Work request: Answer with the exact lines of the following material from the one containing "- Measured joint" through the one containing "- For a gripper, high", both end lines included.

----------------------------------------

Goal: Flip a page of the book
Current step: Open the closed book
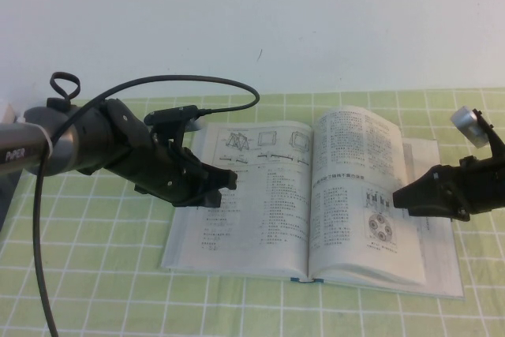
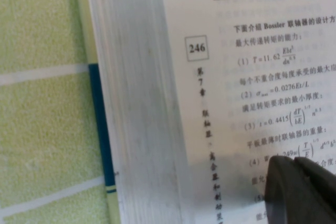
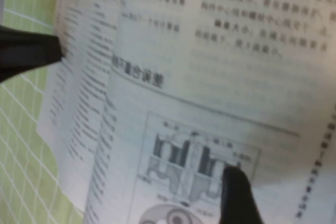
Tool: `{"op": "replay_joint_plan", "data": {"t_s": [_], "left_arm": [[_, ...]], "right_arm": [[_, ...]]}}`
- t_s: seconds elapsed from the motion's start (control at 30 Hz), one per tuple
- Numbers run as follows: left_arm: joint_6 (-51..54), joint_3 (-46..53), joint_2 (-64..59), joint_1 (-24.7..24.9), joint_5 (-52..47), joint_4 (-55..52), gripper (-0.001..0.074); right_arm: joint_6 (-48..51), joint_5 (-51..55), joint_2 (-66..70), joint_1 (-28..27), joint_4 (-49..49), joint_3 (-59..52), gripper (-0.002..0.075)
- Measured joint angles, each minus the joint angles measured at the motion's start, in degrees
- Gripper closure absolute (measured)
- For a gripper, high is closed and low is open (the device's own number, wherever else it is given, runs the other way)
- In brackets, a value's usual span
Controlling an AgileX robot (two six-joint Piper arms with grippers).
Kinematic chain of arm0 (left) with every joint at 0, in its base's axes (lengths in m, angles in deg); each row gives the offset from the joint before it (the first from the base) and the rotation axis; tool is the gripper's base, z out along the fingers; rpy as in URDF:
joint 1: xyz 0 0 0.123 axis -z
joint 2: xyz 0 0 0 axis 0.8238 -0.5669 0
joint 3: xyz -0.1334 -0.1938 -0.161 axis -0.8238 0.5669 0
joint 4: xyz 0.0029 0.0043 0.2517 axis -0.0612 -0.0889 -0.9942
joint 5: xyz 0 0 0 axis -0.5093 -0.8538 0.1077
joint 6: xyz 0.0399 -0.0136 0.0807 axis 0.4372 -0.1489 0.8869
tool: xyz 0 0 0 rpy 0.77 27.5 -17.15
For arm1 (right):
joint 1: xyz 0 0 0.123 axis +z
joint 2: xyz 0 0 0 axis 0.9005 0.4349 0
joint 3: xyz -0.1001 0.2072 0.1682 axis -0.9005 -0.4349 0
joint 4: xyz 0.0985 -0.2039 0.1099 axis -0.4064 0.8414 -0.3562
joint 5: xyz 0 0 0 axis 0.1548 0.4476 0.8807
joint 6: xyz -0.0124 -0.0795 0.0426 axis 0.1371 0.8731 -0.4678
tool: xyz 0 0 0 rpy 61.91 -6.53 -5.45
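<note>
The book (image 1: pixel 237 246) lies open on the green checked cloth. The page (image 1: pixel 359 187) is its right-hand leaf, with text columns and a round four-circle diagram (image 1: pixel 382 226), and it arches up a little. It also fills the right wrist view (image 3: pixel 220 66). My right gripper (image 1: pixel 398 195) hovers at the page's outer edge beside the diagram. Its dark tip (image 3: pixel 237 182) shows over a drawing. My left gripper (image 1: pixel 227 179) is shut and empty over the left leaf with the truss sketches (image 1: pixel 252 144). In the left wrist view the gripper (image 2: pixel 298 162) sits over page 246.
The book's blue cover edge (image 2: pixel 97 108) shows beside the thick page block. The left arm's black cable (image 1: pixel 197 84) loops over the table's back left. A white wall stands behind. The left gripper's tip (image 3: pixel 31 51) shows dark in the right wrist view.
</note>
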Motion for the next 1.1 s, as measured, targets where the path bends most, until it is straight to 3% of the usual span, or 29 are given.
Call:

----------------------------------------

Exercise solution:
- Measured joint angles, each minus the joint angles measured at the motion's start, in degrees
- Gripper closure absolute (measured)
- For a gripper, high is closed and low is open (the device's own number, wherever else it is given, runs the other way)

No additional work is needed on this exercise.